Sum of bond order of CO and $$NO^+$$ is _______.

We need to find the sum of bond orders of CO and $$NO^+$$.

We first determine the bond order of CO using Molecular Orbital Theory (MOT). The formula for bond order is:

$$ \text{Bond Order} = \frac{N_b - N_a}{2} $$

where $$N_b$$ = number of electrons in bonding molecular orbitals, and $$N_a$$ = number of electrons in antibonding molecular orbitals.

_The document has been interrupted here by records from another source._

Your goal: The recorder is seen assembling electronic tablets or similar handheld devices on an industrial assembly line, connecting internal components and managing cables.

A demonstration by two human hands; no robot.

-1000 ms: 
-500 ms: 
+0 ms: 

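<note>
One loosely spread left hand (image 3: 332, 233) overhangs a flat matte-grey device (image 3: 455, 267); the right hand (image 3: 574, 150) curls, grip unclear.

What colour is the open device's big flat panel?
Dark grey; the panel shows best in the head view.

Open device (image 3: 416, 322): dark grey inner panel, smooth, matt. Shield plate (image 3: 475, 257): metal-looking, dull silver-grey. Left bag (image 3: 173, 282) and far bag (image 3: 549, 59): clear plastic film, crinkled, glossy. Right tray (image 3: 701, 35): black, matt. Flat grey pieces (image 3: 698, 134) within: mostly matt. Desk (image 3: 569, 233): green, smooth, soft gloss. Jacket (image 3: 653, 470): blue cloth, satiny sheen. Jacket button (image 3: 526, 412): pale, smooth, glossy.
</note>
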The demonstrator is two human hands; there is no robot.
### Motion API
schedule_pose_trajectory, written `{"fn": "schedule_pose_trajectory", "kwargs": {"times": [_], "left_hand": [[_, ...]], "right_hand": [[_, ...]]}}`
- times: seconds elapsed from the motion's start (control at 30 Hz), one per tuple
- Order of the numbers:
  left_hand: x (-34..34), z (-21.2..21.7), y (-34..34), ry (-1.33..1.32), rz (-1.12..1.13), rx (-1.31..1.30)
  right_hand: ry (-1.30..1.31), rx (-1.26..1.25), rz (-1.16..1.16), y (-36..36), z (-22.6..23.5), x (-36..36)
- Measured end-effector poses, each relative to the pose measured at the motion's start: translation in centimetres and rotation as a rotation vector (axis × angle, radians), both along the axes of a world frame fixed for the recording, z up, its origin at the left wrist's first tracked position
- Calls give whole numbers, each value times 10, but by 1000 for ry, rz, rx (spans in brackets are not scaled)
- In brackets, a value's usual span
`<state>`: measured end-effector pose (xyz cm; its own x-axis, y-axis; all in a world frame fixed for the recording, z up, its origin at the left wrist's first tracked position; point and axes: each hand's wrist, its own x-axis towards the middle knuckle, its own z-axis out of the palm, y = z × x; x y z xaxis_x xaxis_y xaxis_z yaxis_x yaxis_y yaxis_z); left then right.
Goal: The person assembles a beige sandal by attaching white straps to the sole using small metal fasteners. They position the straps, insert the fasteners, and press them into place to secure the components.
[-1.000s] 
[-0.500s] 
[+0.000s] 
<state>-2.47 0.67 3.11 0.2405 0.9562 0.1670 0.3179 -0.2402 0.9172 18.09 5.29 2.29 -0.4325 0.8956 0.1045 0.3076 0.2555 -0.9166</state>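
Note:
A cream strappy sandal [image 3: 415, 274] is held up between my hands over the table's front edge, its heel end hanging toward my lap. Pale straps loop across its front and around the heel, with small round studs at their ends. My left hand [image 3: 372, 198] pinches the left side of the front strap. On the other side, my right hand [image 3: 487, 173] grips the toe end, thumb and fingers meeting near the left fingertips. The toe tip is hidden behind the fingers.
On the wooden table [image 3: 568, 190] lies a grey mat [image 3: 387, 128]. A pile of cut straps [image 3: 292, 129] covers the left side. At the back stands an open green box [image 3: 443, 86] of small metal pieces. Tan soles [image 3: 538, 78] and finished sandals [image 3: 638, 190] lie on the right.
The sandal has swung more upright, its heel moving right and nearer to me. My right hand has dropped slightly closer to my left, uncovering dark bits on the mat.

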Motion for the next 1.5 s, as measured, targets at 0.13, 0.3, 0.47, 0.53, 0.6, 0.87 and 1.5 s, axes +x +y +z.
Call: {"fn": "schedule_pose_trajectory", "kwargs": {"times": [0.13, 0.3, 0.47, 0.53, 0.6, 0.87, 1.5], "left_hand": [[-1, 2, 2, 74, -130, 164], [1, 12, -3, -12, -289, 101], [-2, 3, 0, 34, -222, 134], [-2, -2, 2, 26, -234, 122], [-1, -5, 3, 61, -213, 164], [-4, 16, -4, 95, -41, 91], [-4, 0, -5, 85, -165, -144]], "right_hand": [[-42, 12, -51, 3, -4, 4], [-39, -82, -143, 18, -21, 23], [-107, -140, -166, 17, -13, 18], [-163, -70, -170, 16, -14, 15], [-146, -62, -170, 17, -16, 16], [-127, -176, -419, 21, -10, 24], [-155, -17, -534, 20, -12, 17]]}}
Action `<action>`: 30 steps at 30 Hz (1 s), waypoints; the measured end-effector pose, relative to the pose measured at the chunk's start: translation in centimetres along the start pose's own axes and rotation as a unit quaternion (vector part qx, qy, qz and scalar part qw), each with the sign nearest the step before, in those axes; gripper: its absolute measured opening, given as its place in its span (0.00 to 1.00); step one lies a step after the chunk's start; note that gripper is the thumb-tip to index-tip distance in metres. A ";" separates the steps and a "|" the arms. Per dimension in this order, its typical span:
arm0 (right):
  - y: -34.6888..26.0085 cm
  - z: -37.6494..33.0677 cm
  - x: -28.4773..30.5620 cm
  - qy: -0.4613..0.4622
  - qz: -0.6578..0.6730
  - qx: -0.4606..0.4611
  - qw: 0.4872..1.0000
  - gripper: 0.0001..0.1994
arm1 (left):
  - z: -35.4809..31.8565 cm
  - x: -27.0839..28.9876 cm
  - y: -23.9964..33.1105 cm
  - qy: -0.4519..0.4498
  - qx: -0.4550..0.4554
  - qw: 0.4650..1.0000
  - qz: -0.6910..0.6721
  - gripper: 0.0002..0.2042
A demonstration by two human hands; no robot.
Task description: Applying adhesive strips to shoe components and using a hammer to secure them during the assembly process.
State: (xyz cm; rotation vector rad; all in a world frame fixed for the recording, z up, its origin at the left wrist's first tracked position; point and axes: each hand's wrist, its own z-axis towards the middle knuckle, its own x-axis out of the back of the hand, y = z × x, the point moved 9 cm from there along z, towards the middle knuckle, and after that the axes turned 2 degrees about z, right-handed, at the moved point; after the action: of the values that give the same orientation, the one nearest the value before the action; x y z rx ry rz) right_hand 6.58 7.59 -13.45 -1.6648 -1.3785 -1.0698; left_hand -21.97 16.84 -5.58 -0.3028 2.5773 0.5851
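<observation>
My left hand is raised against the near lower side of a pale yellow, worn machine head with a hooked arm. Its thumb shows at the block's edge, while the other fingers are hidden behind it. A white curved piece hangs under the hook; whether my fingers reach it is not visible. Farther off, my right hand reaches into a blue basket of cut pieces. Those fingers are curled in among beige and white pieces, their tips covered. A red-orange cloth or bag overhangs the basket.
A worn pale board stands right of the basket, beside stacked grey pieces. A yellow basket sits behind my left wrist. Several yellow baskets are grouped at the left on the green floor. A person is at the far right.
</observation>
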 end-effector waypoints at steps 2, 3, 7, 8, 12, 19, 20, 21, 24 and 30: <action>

CO has a total of $$6 + 8 = 14$$ electrons. The molecular orbital configuration for CO (following the order for molecules with atomic number $$\leq 7$$ for the lighter atom) is:

$$ (\sigma 1s)^2 (\sigma^* 1s)^2 (\sigma 2s)^2 (\sigma^* 2s)^2 (\pi 2p_x)^2 (\pi 2p_y)^2 (\sigma 2p_z)^2 $$

Counting electrons gives bonding electrons $$N_b = 2 + 2 + 2 + 2 + 2 = 10$$ (from $$\sigma 1s, \sigma 2s, \pi 2p_x, \pi 2p_y, \sigma 2p_z$$) and antibonding electrons $$N_a = 2 + 2 = 4$$ (from $$\sigma^* 1s, \sigma^* 2s$$). Thus,

$$ \text{Bond Order of CO} = \frac{10 - 4}{2} = \frac{6}{2} = 3 $$

Next, we determine the bond order of $$NO^+$$. This species has $$7 + 8 - 1 = 14$$ electrons (nitrogen has 7, oxygen has 8, minus 1 for the positive charge). Since $$NO^+$$ is isoelectronic with CO, it has the same MO configuration:

$$ (\sigma 1s)^2 (\sigma^* 1s)^2 (\sigma 2s)^2 (\sigma^* 2s)^2 (\pi 2p_x)^2 (\pi 2p_y)^2 (\sigma 2p_z)^2 $$

Therefore,

$$ \text{Bond Order of } NO^+ = \frac{10 - 4}{2} = \frac{6}{2} = 3 $$

Finally, the sum of bond orders is

$$ \text{Sum of bond orders} = 3 + 3 = 6 $$

The answer is $$\boxed{6}$$.